The Justice and Urban Studies Team is in the process of opening up the previously Honors-exclusive program to students who are not involved in the Honors College.
JUST, a program in partnership with ACU@CitySquare, is a year-long educational program where students who have at least sophomore standing commit to spend a year in Central and South Dallas fighting the problem of urban poverty.
“I want to see this program thrive,” said Jason Morris, dean of Honors College.”I want to continue to see students come to ACU passionate about digging into the problem of urban poverty.”
While in Dallas, students in the JUST program go through rigorous academic classes as well as work on projects dedicated to fighting urban poverty, such as New Friends, New Life, a program dedicated to bringing women out of sex trafficking.
“This is an opportunity for you to apply what you’re learning and make a difference in the world right now,” said Molly Clemans, site administrator of ACU@CitySqaure. “You can have different passions, different strengths, but you can be put on this team and fight the same fight.”

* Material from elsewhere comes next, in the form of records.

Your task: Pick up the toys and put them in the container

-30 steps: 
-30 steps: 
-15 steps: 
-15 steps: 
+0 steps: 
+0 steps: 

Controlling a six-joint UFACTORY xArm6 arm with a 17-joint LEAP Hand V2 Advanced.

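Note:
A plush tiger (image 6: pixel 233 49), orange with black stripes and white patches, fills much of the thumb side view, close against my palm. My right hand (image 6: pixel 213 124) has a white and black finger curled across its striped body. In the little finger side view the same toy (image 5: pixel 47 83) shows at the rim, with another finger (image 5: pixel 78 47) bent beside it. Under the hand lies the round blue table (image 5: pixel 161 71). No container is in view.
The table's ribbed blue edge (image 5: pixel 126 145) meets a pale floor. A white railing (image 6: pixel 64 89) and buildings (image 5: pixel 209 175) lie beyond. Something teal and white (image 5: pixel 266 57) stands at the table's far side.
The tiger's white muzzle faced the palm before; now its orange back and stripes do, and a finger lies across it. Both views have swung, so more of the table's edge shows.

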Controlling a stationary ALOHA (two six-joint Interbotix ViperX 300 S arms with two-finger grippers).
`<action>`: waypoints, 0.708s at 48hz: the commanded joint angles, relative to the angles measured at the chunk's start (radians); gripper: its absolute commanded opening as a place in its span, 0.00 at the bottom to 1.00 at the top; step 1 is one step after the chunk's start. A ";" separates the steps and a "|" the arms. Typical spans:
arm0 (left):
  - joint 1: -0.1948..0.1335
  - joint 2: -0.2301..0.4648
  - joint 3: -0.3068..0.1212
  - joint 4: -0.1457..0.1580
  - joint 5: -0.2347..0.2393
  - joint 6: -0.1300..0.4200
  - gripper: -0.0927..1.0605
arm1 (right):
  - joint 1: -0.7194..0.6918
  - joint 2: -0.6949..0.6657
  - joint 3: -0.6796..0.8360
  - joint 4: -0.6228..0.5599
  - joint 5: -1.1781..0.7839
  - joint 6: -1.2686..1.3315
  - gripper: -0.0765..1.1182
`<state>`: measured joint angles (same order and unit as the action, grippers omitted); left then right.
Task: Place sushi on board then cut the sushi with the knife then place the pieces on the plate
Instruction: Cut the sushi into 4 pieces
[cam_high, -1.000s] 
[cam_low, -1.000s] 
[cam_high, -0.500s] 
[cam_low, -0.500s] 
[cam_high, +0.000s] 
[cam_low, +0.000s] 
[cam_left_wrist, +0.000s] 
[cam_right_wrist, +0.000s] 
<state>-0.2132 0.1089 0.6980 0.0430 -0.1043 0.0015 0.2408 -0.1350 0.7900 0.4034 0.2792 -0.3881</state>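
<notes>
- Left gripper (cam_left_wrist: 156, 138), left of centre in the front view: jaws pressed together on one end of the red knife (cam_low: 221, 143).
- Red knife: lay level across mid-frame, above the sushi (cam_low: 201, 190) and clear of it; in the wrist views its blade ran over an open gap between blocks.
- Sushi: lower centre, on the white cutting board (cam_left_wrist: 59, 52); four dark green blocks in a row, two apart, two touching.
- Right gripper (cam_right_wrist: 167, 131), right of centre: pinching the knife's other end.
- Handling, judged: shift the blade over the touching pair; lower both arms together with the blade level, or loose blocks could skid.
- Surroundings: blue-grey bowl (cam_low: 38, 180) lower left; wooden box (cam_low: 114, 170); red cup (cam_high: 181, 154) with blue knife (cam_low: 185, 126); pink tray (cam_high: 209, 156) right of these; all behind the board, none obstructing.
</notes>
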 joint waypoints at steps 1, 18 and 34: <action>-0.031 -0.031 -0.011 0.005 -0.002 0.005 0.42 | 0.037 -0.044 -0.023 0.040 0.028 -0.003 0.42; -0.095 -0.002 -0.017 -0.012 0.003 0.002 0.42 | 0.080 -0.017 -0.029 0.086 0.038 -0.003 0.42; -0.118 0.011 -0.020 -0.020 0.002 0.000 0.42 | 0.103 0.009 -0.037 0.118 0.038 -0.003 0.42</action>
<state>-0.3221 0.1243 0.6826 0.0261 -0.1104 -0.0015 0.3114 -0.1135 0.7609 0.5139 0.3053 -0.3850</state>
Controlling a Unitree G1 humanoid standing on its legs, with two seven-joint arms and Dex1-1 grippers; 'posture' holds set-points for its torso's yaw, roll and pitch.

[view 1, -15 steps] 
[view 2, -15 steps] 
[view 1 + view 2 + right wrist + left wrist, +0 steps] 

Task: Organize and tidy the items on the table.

Clemans, a 2105 graduate, was a member of the pilot JUST team in 2012. She was recruited directly out of high school and spent portions of her freshman year preparing to spend her sophomore year in Dallas. This preparation included different immersion trips to Dallas and a summer AmeriCorps internship.
“I think this is the future of education,” Clemans said. “As we’re learning, we’re applying these different principles that we’re learning in class to the real world. The world is our classroom.”
Tessa Cave, a junior sociology major from North Richland Hills, was a part of the second JUST team. While in Dallas, she worked on a project called Design For Change, which is aimed at teaching students about their own power and strengths and how to implement those in their communities.
“That’s the beauty of JUST,” Cave said. “Throughout the three years that we’ve been in Dallas, there have been so many different projects completed. You get to choose what your passion is and get to explore the things you love.”
Cave and Clemans agree that this format could be the future of education. They took many principles they learned through their academic classes and had the opportunity to apply them in the real world before even getting their degree.
Morris said the group currently in Dallas has started their coursework and are beginning to think about the projects they will invest in.
“Our numbers are lower than normal, but the hearts aren’t any different.” Clemans said confidently about this group.
Meanwhile, here on campus, recruiting has already begun. Students who have previously been involved with JUST are leading justice Chapels this fall. In the spring semester, in a community learning fashion, the students who commit to do the next JUST program will spend a January short course in Dallas and then return to campus to participate in an Honors Colloquium and a Bible course together.
“My dream for this program is to have students commit to a year in Dallas and then go out into the world and match the ACU mission to be prepared for Christian service and leadership throughout the world,” Morris said. “The end result would be preparing students to go out and fulfill ACU’s mission.”
Morris says that students who return from JUST are energized and passionate about changing the world around them.
“There’s power in Dallas,” Clemans said. “There’s power in that exposure to the city in a non-traditional ACU experience.”